If we never had the *regexp.Regexp type with it's current slew of variations, then maybe we could talk about making the API more minimal. But that ship sailed over a decade ago. At this point, we have one *regexp.Regexp type and it has methods based on a regular schema that are grouped by type they return. Adding iter.Seq as a type to return on equal footing with []byte and string is conforming to that - again, established a decade ago - pattern.

doggedOwl commented 1 year ago

Is there really a need for these? do the regexp find methods return enough elements to justify returning an iterator or is this just to avoid that one slice allocation?

leaxoy commented 1 year ago

It's unfortunate that the *regexp.Regexp type has that many methods. But I don't think deviating from that design decision at this point will be an improvement. It just means the result will be even more confusing, because now it is also incongruent and asymmetric.

@Merovius a crazy idea, how about introduce regexp v2 like the math v2 to simplify API.

Merovius commented 1 year ago

@leaxoy It doesn't seem that wild to me. I think there is an argument to be made that a) we might want to wait a release or so to see how the math/rand/v2 migration works and b) if we intend to make a v2, we might as well add these in the meantime, as any harm would be time-limited.

But yeah, it's not really up to me. Personally, I think this proposal is fine as it is, but maybe the Go team can be persuaded to do a v2 for regexp as well (I'm not sure how a simplified API would look, though).

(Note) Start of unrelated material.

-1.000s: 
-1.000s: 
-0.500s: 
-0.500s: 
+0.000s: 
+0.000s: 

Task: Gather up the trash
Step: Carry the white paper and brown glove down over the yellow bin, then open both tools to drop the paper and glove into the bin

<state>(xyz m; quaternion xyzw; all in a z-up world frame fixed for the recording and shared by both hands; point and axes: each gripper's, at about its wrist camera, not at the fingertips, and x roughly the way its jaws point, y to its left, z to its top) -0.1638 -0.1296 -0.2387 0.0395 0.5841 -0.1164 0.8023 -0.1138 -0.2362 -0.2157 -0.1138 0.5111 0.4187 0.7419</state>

@doggedOwl I thought the same thing, TBH. Especially as the matching groups can be sliced out of the input, so just the actual result slice has to be allocated. There are still two ways in which an iterator form arguably might improve performance: 1. it might enable you to prematurely stop some matching work - though this seems to be possible in a corner case at best. And 2. it might enable you to do subgroup matching entirely without allocations.

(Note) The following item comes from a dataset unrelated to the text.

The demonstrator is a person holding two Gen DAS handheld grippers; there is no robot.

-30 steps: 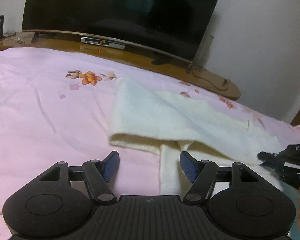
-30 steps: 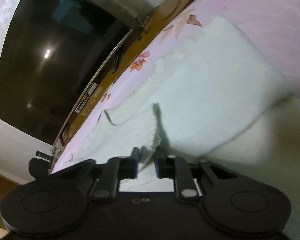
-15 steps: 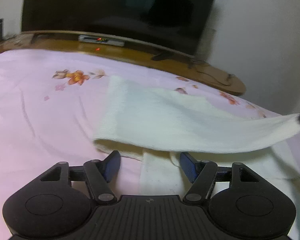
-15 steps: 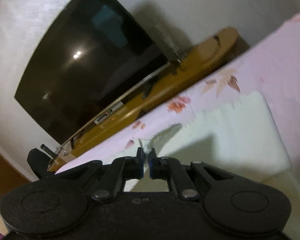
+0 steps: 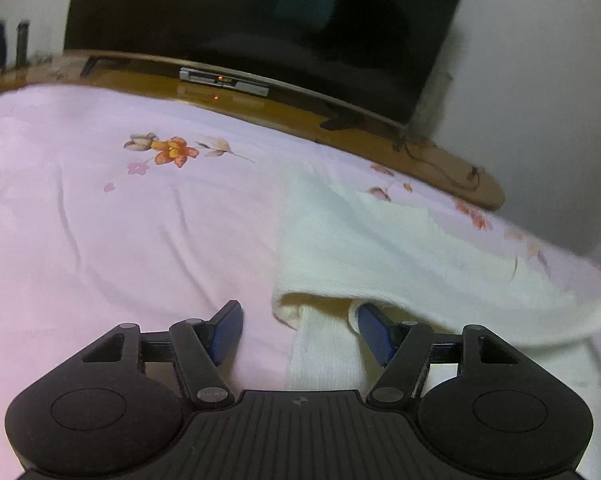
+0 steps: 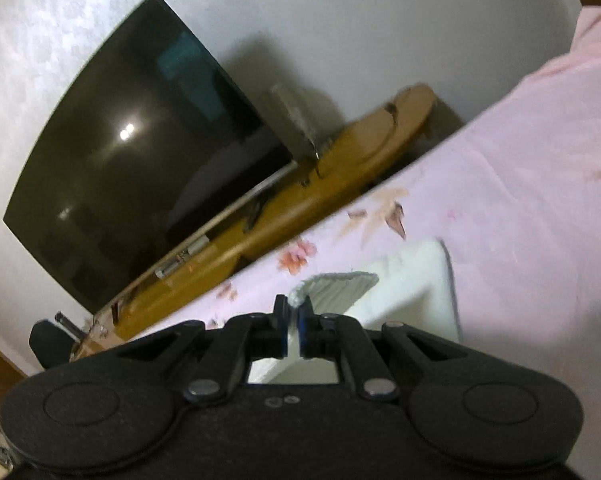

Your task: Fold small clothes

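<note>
The right gripper [image 6: 293, 312] has its jaws pinched tight on an edge of the cream cloth [image 5: 384, 256]. A little fuzzy bit of that cloth [image 6: 340, 284] sticks up past the tips. The cloth edge is lifted off the bed here.

The left gripper [image 5: 296, 320] has its jaws wide apart and pinches nothing. Its jaws have just been closing a tiny bit. The blue pad [image 5: 374, 330] on the right side sits under the lifted fold of the cloth, and a strip of the cloth lies between the two blue pads. The other pad is over bare sheet.

The cloth lies on the pink sheet [image 5: 100, 240], which has orange flowers printed on it. One side of the cloth is flat on the sheet. The other side rises in a long flap toward the right edge of the left wrist view.

Past the far edge of the sheet is a wooden shelf [image 5: 440, 160]. A big dark TV [image 5: 260, 20] stands on it, and a small silver box [image 5: 224, 80] with a red light sits under the TV. There are no bins or baskets to see.
</note>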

But I'm not totally sold on needing an iterator form of these either. It would be possible to feed the iterator into other iterator transformation functions, but then again, that would be just as possible by using slices.All on the result.

ulikunitz commented 1 year ago

Unfortunately the proposal doesn't say, what the benefit of the proposal is or what problem it is trying to address. It looks more like a demo for iterator functions.

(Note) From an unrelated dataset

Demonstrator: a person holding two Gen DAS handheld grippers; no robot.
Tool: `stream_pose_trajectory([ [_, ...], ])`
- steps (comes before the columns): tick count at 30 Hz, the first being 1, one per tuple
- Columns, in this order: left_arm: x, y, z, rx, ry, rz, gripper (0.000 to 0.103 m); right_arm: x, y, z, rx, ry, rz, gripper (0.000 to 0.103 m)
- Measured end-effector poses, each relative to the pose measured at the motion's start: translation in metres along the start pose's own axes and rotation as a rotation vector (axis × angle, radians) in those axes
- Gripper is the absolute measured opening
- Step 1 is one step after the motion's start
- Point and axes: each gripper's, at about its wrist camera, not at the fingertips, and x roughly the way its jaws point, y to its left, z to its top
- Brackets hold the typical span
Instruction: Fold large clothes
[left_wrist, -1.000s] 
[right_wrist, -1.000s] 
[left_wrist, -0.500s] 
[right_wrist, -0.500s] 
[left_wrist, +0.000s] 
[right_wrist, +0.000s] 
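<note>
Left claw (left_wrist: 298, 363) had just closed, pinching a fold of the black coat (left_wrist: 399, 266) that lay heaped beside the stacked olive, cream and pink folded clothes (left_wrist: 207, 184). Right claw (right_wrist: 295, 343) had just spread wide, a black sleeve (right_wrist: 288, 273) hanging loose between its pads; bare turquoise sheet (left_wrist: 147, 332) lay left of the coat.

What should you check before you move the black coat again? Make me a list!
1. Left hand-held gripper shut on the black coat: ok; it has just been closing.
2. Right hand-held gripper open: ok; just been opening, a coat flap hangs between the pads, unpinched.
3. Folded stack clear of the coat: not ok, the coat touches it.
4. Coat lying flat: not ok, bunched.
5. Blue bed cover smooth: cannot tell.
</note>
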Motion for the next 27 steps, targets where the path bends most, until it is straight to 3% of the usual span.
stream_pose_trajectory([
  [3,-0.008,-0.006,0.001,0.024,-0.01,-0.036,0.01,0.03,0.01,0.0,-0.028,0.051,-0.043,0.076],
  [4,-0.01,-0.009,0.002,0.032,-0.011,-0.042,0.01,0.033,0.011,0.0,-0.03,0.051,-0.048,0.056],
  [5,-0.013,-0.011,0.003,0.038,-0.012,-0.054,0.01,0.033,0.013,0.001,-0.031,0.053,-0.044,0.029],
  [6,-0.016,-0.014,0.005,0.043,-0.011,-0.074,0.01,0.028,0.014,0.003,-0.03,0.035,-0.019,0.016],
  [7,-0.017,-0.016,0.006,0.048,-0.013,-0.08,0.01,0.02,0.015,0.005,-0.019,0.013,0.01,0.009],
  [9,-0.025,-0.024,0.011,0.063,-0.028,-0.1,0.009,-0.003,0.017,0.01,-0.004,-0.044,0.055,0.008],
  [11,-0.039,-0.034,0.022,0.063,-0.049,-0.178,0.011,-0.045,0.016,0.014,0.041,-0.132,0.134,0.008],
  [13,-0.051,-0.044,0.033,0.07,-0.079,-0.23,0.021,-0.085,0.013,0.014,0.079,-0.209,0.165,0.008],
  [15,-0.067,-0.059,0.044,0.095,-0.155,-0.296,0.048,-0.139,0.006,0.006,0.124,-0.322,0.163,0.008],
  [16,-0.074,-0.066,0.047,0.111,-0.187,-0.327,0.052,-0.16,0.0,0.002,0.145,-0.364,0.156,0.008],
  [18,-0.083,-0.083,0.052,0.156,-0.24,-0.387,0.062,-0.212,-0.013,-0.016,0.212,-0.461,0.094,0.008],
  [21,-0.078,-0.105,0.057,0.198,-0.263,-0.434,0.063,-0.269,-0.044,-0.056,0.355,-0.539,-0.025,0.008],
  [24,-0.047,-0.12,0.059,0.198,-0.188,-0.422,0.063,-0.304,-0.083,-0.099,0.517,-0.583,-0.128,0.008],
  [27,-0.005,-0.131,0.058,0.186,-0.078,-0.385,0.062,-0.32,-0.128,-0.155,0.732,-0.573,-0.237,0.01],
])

The proposal will further inflate the number of methods for the Regexp type. Already now I have to consult the documentation every time I use the package.

I would welcome a regexp2 package that simplifies the interface. Maybe by using byte slices and string as type arguments and supporting only the iterator methods, since the first match functions wouldn't be required anymore. Using a match type could also reduce the provided variants.

rsc commented 1 year ago

Unfortunately the proposal doesn't say, what the benefit of the proposal is or what problem it is trying to address.

It says

Regexp has a lot of methods that return slices of all matches (the “FindAll*” methods). Each should have an iterator equivalent that doesn’t build the slice.

The benefit is that it doesn't build the slice. If you are searching large texts, you almost always want to consider the matches one at a time, and building the slice of all results is wasted memory, potentially larger than the text.

rsc commented 1 year ago

Finishing this proposal discussion is blocked on https://github.com/golang/go/issues/61405.

deefdragon commented 6 months ago

This should be unblocked right? Or is it waiting on the iterators addition to roll out?

aclements commented 1 month ago

This is a lot of new methods, but it's also very regular and consistent with the existing API. Is there anything still blocking this proposal?